Генрих вошел в комнату. Его длинные, до плеч волосы были собраны сзади, открывая взору незаурядное лицо. На тридцать пятом году жизни черты Генриха обрели четкость и угловатость, свойственные всем Валуа, но глаза остались такими же, как у всех Медичи, — выразительные, непроглядно-черные, с длинными ресницами. Бираго рассказал мне, что Генрих ежедневно упражняется с мечом и луком, а после обеда уделяет по нескольку часов верховым прогулкам в лесу; это было заметно по его подтянутой фигуре и прямой осанке.
— Когда-то я любил его. — Лицо Генриха, озаренное пламенем свечи, заметно смягчилось. — Когда мы отправились вместе воевать с гугенотами — на ту, первую войну, — мы ели за одним столом, спали в одном шатре. Мы стали больше, чем просто друзья. Он стал мне братом — таким, какими никогда не были для меня ни Франциск, ни Карл, ни Эркюль. Он неизменно оберегал меня. Поклялся, что скорее умрет, чем допустит, чтобы со мной случилось нечто дурное.

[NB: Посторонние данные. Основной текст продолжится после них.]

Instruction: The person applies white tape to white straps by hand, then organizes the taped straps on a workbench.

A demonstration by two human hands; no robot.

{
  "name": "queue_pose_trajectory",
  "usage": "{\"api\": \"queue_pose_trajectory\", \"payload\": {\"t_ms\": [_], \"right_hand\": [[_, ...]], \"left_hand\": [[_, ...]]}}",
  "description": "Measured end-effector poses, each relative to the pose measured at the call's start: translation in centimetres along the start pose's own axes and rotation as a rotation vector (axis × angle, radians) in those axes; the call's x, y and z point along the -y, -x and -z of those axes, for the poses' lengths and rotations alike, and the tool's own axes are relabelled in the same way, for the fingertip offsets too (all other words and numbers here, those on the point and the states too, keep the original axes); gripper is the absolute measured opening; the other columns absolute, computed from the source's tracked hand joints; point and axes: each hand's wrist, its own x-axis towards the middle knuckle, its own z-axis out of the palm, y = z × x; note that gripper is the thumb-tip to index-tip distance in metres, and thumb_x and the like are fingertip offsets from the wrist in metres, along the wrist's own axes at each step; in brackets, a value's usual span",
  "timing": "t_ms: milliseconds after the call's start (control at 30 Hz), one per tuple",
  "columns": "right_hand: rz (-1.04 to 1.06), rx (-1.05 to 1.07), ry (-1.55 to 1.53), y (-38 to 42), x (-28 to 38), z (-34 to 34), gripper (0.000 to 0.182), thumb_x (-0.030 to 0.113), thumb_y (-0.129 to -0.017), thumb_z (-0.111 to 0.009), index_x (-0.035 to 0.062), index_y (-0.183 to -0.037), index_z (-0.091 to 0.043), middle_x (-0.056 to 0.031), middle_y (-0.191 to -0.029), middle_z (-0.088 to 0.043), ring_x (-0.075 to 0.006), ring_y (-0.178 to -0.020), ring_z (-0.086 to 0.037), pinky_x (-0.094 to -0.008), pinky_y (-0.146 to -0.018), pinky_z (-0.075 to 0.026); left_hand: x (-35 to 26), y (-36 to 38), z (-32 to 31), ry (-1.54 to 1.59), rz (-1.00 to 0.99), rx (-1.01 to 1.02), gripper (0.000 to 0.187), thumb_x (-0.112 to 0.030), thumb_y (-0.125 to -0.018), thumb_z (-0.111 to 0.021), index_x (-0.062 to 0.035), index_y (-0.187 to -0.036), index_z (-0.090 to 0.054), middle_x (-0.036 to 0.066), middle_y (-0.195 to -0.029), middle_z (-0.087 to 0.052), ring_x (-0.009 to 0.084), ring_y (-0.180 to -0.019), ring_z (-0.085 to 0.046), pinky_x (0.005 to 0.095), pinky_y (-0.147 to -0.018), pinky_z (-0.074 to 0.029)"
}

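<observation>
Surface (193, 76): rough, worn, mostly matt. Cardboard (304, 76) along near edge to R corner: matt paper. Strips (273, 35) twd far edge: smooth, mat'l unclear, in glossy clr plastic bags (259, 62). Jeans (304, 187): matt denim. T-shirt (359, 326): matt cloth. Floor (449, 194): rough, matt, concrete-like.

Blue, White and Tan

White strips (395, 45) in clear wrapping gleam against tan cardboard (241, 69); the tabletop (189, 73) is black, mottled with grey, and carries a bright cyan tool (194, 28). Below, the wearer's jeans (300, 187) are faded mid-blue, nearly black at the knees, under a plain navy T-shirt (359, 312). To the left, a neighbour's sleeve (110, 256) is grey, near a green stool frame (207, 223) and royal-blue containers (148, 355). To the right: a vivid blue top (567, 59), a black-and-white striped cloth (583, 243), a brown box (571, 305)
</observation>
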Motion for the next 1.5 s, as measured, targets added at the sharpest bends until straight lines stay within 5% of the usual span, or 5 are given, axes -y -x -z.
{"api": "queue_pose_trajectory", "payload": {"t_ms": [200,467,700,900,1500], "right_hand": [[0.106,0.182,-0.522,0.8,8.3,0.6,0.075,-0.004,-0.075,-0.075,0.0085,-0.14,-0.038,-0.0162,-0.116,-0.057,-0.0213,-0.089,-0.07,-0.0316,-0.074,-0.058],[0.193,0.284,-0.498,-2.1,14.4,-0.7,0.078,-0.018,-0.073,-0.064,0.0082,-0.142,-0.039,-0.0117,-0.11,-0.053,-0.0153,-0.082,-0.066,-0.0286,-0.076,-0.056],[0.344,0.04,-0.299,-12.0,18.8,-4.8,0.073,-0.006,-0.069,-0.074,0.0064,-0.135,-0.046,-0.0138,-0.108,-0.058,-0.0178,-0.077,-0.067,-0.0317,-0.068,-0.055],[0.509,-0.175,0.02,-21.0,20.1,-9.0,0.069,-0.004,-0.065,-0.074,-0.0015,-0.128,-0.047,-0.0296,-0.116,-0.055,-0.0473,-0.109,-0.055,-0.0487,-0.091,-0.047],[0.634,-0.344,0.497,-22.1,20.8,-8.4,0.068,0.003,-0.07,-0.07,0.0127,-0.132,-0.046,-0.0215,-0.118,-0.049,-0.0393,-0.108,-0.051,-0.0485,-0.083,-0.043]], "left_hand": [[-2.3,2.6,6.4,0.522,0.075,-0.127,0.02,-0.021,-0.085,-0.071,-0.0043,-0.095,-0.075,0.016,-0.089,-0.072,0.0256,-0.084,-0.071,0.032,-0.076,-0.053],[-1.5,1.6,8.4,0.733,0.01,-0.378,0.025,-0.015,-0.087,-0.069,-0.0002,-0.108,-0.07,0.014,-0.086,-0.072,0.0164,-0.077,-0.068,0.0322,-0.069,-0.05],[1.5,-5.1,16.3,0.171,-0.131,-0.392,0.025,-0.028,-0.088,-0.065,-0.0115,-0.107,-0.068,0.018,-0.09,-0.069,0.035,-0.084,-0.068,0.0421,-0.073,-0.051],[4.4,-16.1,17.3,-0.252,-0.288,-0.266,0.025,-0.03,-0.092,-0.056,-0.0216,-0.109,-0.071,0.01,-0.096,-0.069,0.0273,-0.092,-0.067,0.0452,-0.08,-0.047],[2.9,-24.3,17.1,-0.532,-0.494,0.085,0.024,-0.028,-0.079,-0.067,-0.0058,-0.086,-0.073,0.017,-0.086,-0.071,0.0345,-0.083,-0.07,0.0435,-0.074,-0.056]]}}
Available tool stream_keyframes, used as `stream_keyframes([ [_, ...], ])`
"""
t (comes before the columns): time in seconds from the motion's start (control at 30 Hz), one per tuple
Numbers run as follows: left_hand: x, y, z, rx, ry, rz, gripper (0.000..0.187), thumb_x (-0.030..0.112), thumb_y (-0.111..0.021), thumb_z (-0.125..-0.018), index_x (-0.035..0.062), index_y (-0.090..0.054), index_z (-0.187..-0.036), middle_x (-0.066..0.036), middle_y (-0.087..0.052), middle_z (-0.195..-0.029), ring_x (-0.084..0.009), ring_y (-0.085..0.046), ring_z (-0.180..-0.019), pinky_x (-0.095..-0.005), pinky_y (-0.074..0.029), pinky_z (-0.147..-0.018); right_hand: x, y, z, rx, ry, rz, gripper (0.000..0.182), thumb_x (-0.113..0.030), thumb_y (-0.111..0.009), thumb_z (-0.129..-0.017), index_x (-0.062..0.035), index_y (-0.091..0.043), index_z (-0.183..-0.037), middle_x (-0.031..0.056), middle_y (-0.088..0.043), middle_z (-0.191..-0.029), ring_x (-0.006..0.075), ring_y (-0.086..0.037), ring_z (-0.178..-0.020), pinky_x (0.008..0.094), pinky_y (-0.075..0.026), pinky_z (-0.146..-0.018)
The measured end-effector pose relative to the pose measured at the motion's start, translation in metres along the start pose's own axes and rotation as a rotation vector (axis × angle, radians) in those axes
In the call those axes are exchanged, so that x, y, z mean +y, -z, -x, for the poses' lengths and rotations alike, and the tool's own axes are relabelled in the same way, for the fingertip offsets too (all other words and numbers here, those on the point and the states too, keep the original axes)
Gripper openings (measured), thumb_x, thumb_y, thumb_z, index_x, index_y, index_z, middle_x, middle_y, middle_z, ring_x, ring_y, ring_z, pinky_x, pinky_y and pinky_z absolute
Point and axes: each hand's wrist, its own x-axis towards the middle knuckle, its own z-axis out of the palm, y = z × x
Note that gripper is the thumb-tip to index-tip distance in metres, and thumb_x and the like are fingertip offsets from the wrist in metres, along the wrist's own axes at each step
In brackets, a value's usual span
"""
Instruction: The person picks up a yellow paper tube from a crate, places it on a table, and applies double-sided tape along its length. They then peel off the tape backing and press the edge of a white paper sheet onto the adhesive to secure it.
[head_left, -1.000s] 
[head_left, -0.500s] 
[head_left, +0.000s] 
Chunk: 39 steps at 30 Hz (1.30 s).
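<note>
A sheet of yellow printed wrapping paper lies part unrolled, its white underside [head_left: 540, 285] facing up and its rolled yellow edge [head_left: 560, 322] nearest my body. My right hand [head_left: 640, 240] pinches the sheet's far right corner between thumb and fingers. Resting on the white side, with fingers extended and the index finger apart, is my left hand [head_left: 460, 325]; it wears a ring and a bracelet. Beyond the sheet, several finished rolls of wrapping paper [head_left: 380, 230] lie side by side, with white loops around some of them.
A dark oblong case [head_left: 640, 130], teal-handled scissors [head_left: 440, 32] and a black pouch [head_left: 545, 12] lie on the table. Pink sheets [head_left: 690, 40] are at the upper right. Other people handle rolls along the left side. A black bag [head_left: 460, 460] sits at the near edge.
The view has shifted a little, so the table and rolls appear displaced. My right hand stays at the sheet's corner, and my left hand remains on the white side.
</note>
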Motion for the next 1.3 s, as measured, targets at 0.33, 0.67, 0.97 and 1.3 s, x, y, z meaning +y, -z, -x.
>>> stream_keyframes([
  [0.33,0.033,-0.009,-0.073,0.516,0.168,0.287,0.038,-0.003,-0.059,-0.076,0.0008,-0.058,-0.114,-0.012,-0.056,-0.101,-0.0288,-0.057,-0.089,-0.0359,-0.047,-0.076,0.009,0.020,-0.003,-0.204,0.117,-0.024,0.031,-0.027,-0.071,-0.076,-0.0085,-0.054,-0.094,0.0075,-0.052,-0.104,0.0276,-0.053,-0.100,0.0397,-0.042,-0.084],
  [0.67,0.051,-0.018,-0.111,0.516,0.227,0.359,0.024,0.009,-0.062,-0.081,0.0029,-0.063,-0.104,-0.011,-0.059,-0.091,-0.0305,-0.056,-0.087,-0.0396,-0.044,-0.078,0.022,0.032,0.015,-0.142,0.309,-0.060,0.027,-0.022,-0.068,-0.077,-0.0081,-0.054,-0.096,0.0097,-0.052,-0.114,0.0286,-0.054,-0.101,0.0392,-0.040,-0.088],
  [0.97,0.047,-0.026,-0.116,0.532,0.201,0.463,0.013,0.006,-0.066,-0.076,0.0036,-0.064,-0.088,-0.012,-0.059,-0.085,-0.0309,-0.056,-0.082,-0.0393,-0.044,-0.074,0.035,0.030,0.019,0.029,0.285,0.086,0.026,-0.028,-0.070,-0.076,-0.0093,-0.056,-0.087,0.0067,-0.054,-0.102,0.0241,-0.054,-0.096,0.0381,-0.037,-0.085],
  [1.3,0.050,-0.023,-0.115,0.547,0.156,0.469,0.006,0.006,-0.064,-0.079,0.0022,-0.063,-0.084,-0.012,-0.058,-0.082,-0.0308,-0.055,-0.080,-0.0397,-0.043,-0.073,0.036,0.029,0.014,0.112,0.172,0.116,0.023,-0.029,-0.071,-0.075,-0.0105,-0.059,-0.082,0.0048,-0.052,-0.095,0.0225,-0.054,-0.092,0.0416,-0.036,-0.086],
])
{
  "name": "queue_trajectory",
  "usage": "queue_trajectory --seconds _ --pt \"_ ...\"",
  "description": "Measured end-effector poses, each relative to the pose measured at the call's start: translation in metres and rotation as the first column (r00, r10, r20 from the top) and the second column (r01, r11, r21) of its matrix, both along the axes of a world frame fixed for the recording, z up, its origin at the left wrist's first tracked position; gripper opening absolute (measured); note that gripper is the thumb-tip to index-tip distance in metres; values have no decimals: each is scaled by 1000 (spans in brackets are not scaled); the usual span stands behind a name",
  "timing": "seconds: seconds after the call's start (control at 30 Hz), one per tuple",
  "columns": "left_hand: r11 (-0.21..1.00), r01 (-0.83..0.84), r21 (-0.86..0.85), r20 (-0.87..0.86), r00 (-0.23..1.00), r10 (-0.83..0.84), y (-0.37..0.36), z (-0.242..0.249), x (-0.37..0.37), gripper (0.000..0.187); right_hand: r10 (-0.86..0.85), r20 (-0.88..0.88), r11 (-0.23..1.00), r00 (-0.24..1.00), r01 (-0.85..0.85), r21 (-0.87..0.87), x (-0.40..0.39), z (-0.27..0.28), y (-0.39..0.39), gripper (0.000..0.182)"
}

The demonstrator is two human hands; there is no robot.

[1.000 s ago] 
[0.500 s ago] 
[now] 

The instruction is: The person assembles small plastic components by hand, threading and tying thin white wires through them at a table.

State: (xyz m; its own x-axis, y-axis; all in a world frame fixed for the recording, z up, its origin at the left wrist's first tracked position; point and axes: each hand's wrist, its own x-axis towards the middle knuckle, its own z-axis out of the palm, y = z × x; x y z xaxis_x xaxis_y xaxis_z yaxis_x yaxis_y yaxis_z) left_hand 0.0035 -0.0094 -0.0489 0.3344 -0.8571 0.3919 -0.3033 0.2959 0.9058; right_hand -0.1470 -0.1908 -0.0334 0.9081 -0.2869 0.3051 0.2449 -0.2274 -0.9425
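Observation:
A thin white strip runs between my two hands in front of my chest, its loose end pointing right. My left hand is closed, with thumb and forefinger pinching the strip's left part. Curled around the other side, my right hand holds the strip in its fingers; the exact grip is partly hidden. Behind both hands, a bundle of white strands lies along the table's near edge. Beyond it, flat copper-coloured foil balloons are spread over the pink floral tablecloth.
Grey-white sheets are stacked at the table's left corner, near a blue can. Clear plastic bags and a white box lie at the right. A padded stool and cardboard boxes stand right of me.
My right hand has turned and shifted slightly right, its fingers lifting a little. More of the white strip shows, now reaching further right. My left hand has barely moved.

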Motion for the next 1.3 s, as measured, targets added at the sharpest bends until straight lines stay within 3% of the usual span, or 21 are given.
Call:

Генрих издал негромкий смешок.
— Я полюбил его. Да и как я мог устоять? Он был прекрасен, как бог, неистов, как язычник. Он воплощал в себе все черты, какими хотел обладать я. — Генрих остановился у моего стола, провел длинными пальцами по гладкой поверхности орехового дерева, словно вспоминая прикосновение к коже любовника. — Когда я наконец решился открыться ему, он пришел в ужас. Нет, он превосходно скрыл свои чувства. Он говорил как по писаному: дескать, польщен такой честью, однако недостоин ее. Но я-то видел в его глазах омерзение, которое он едва мог сдержать. Я бы мог приказать ему уступить мне; мог поставить его на четвереньки, по-собачьи, и так овладеть им; но я знал, что даже в этом случае, не будь я его принцем, он убил бы меня. Лишь тогда осознал я, как же он на самом деле низок. Он взял то, что было для меня драгоценно, священно, и одним только взглядом превратил в нечто постыдное. Я поклялся, что больше никогда не полюблю, никогда больше не стану добычей чьего-то презрения.
Генрих поднес руку к горлу, словно та давняя боль жгла его до сих пор.